## The problem
Using the listing below, copy every line that mentions "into".

◆ ◆ ◆ ◆

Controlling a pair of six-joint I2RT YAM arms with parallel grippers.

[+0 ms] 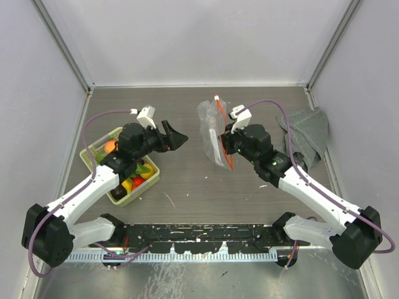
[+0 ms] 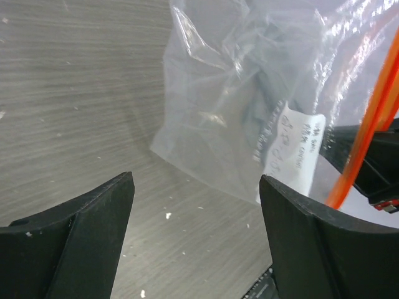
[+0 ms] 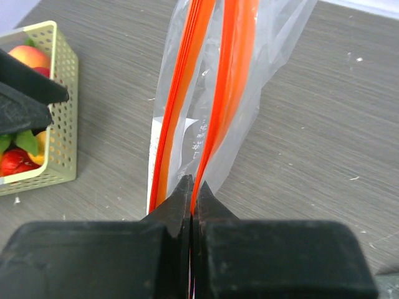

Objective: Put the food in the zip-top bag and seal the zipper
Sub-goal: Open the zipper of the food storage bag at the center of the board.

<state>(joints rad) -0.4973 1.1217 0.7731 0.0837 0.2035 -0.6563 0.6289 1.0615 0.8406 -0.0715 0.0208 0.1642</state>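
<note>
My right gripper [image 1: 225,144] is shut on one lip of the zipper [image 3: 234,93] and holds the clear zip-top bag [image 1: 211,134] upright off the table. The bag's mouth stands slightly parted, the other orange strip [image 3: 181,99] to the left. The white label [image 2: 298,152] shows in the left wrist view. My left gripper [image 1: 176,136] is open and empty, to the left of the bag and pointing at it, with a gap between them. The food [image 1: 134,180] lies in the pale green basket [image 1: 148,180] at the left, partly hidden under my left arm.
A grey folded cloth [image 1: 307,134] lies at the right by the wall. The basket also shows at the left of the right wrist view [image 3: 59,124]. Walls close the table at back and sides. A black rail [image 1: 199,237] runs along the near edge.
</note>
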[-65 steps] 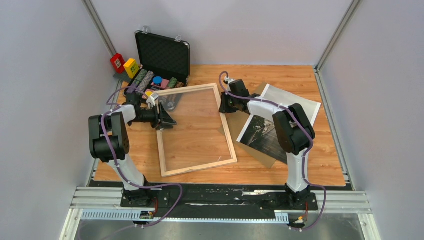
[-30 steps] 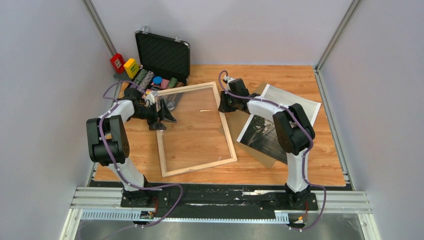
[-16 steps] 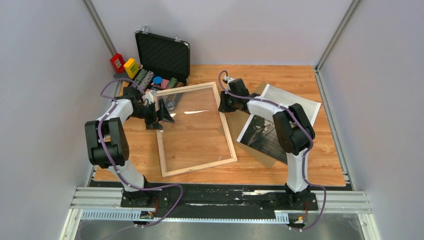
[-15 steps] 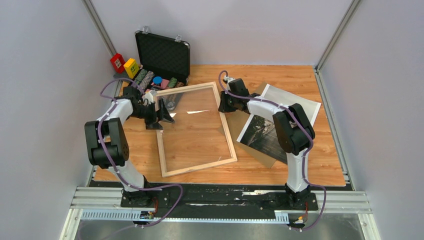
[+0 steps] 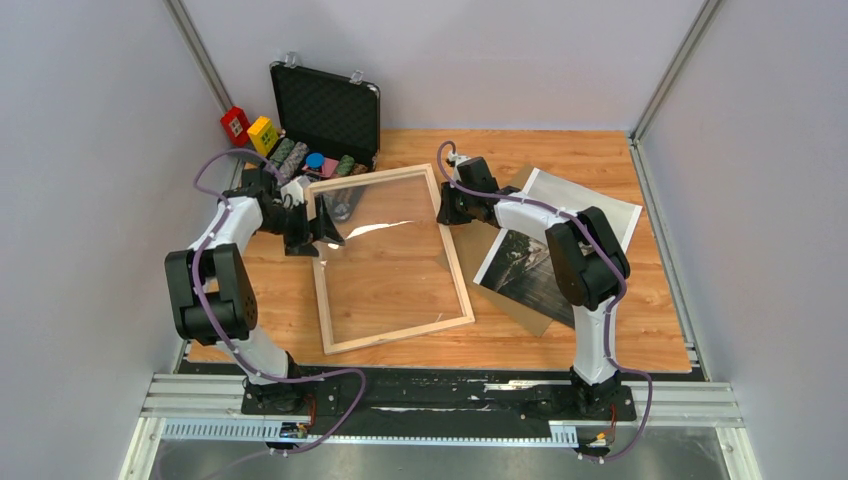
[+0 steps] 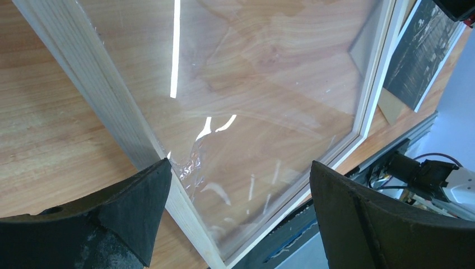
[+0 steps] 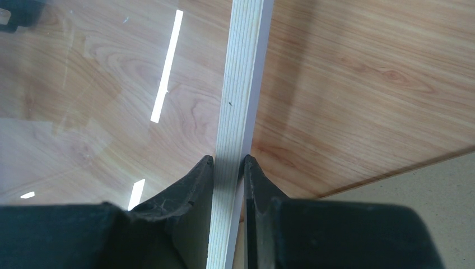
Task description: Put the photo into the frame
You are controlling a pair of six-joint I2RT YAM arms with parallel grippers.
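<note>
The pale wood frame [image 5: 400, 335] with its clear pane lies mid-table. My right gripper [image 5: 445, 210] is shut on the frame's right rail near the far corner. In the right wrist view both fingers of the gripper [image 7: 228, 159] pinch the rail [image 7: 243, 73]. My left gripper [image 5: 322, 230] is open at the frame's left rail. In the left wrist view it [image 6: 240, 165] straddles the rail [image 6: 101, 101] and pane without gripping. The dark pier photo [image 5: 520, 265] lies right of the frame on a brown backing board [image 5: 535, 320], partly under my right arm. It also shows in the left wrist view [image 6: 417, 56].
An open black case [image 5: 325, 110] with foam lining stands at the far left. Coloured chips [image 5: 300, 160] lie in front of it. A red block [image 5: 235, 125] and a yellow block [image 5: 262, 135] are beside it. Metal rails line the table's sides.
My left gripper has shifted a little up and to the far left along the frame's left rail, and the glare on the pane has moved. The right gripper has stayed shut on the right rail.
</note>
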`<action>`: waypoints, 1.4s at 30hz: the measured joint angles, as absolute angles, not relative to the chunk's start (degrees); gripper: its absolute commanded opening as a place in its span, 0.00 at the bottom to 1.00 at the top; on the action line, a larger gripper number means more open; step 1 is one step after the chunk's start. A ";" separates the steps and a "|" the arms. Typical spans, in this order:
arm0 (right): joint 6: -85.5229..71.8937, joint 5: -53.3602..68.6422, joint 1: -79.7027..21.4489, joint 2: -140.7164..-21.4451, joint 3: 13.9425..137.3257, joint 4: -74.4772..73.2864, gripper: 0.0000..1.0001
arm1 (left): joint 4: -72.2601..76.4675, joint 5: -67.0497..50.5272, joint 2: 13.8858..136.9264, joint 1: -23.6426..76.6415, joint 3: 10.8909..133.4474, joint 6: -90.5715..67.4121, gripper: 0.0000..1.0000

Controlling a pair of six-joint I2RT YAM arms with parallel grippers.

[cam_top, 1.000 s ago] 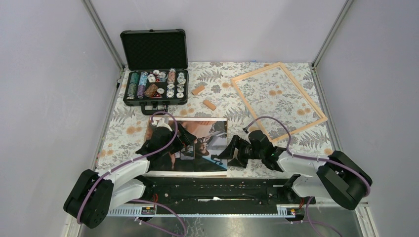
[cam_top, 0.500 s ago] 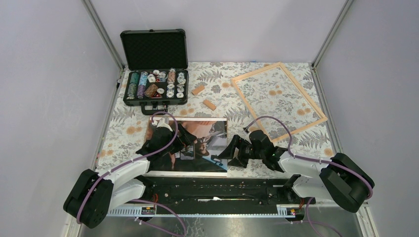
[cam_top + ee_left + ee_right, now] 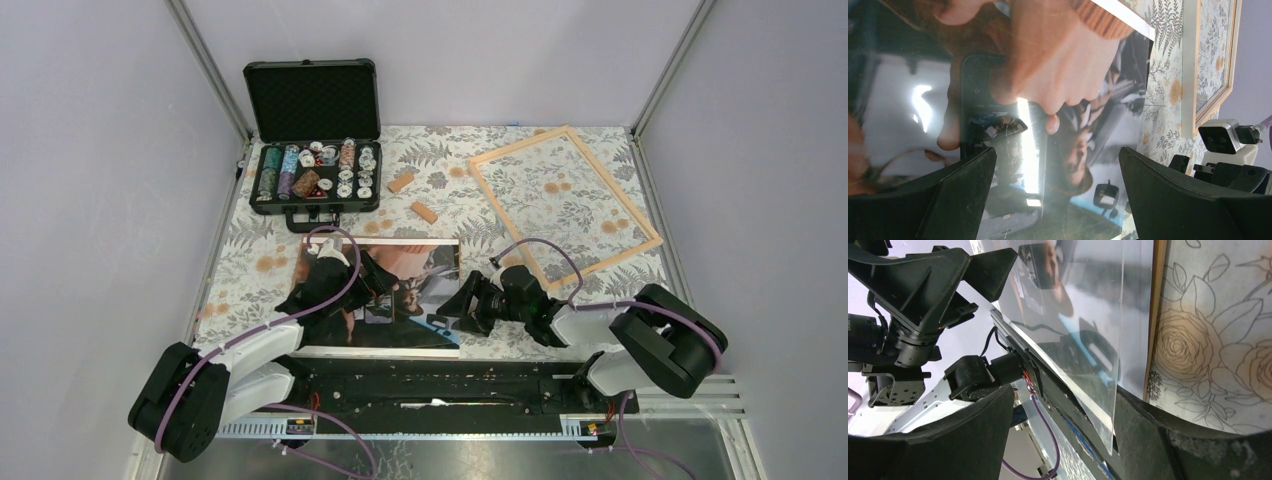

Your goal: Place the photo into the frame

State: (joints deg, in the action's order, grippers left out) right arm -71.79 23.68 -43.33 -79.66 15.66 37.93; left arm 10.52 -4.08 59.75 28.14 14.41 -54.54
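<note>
The photo (image 3: 405, 260), dark with tan and orange tones, lies face up at the near middle of the table. My left gripper (image 3: 372, 290) is open just above it, and the glossy print (image 3: 1048, 75) fills the gap between its fingers (image 3: 963, 200). My right gripper (image 3: 450, 312) is open at the photo's right edge. The photo's near right corner (image 3: 1108, 430) sits between its fingers, close to the right one (image 3: 1168, 440), and is not clamped. A thin tan edge (image 3: 1154, 315) shows beside the photo. The pale wooden frame (image 3: 615, 185) lies empty at the back right.
An open black case (image 3: 315, 100) with poker chips stands at the back left. Two small wooden blocks (image 3: 401, 183) (image 3: 424, 212) lie between the case and the frame. A black rail (image 3: 430, 378) runs along the near edge. Walls enclose the floral table.
My right gripper has slid a little to the left, closer onto the photo's right edge, and its arm has folded in. The left gripper and the photo have not moved.
</note>
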 measured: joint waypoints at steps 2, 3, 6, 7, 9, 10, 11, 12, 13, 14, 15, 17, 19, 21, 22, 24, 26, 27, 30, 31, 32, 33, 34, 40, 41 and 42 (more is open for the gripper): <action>-71.81 23.38 -43.33 -80.97 15.70 39.77 0.74 | 10.52 -4.08 59.75 28.16 14.41 -54.52 0.99; -71.66 23.27 -43.33 -81.73 15.81 40.29 0.74 | 10.52 -4.05 59.75 28.18 14.41 -54.52 0.99; -70.22 23.16 -43.13 -85.14 16.93 41.67 0.75 | 10.52 -4.05 59.75 28.21 14.41 -54.50 0.99; -69.82 23.33 -42.92 -86.15 17.26 42.35 0.75 | 10.52 -4.05 59.75 28.25 14.41 -54.50 0.99; -68.36 23.97 -42.24 -88.53 18.39 44.99 0.75 | 10.52 -4.08 59.75 28.25 14.41 -54.46 0.99; -67.70 24.34 -41.80 -89.69 18.83 46.28 0.75 | 10.52 -4.08 59.70 28.25 14.41 -54.41 0.99; -67.09 24.95 -41.21 -91.07 19.14 48.05 0.74 | 10.50 -4.08 59.61 28.25 14.41 -54.39 0.99; -66.74 25.52 -40.66 -92.07 19.27 49.52 0.73 | 10.44 -4.08 59.46 28.27 14.41 -54.28 0.99; -66.39 26.09 -40.18 -92.95 19.35 50.81 0.71 | 10.33 -4.08 59.24 28.32 14.39 -54.17 0.99; -66.00 26.61 -39.75 -93.86 19.46 52.10 0.69 | 10.07 -4.08 58.87 28.40 14.31 -53.98 0.99; -65.73 27.05 -39.44 -94.74 19.66 53.04 0.66 | 9.93 -4.10 58.46 28.45 14.09 -53.80 0.99; -65.30 27.97 -38.98 -96.57 20.38 54.37 0.59 | 9.67 -4.12 57.65 28.47 13.74 -53.45 0.99; -64.97 28.58 -38.76 -98.52 21.23 55.55 0.52 | 9.15 -4.16 56.66 28.47 13.50 -52.88 0.99; -64.88 29.52 -38.57 -100.75 22.15 56.99 0.46 | 8.54 -4.36 55.83 28.47 13.45 -52.29 0.99; -64.95 29.95 -38.50 -102.00 22.65 57.82 0.41 | 8.27 -4.54 55.42 28.47 13.45 -51.99 0.99; -65.10 31.07 -38.35 -104.05 23.53 59.42 0.33 | 7.81 -4.91 54.41 28.49 13.45 -51.31 0.99; -65.67 32.23 -38.09 -105.67 24.14 61.28 0.24 | 7.35 -5.45 53.54 28.49 13.45 -50.65 0.99; -66.08 32.80 -37.85 -106.21 24.21 62.46 0.19 | 7.14 -5.85 53.01 28.49 13.45 -50.30 0.99; -67.44 34.89 -36.62 -106.91 24.21 65.36 0.04 | 6.90 -7.16 51.09 28.56 13.45 -49.36 0.99; -67.68 35.57 -36.14 -106.91 24.21 66.13 0.00 | 6.83 -7.73 50.13 28.58 13.50 -49.21 0.99; -67.94 36.21 -35.59 -106.87 24.18 66.76 0.00 | 6.70 -8.36 49.01 28.58 13.56 -49.01 0.99; -67.99 36.80 -35.03 -106.65 24.08 66.92 0.00 | 6.31 -8.91 47.94 28.58 13.78 -48.84 0.99; -67.90 37.21 -34.61 -106.19 23.81 66.83 0.00 | 5.89 -9.30 47.03 28.58 14.11 -48.62 0.99; -63.26 38.02 -32.95 -92.90 21.12 54.81 0.00 | 2.48 -10.09 42.63 28.60 18.28 -46.92 0.99; -61.84 37.87 -32.86 -89.23 21.12 51.03 0.00 | 2.07 -10.07 42.26 28.60 19.09 -46.57 0.99; -60.42 37.60 -32.80 -85.62 21.12 47.64 0.00 | 1.54 -10.02 42.00 28.60 19.92 -46.26 0.99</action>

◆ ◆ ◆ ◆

## Result
Task description: Put the photo into the frame
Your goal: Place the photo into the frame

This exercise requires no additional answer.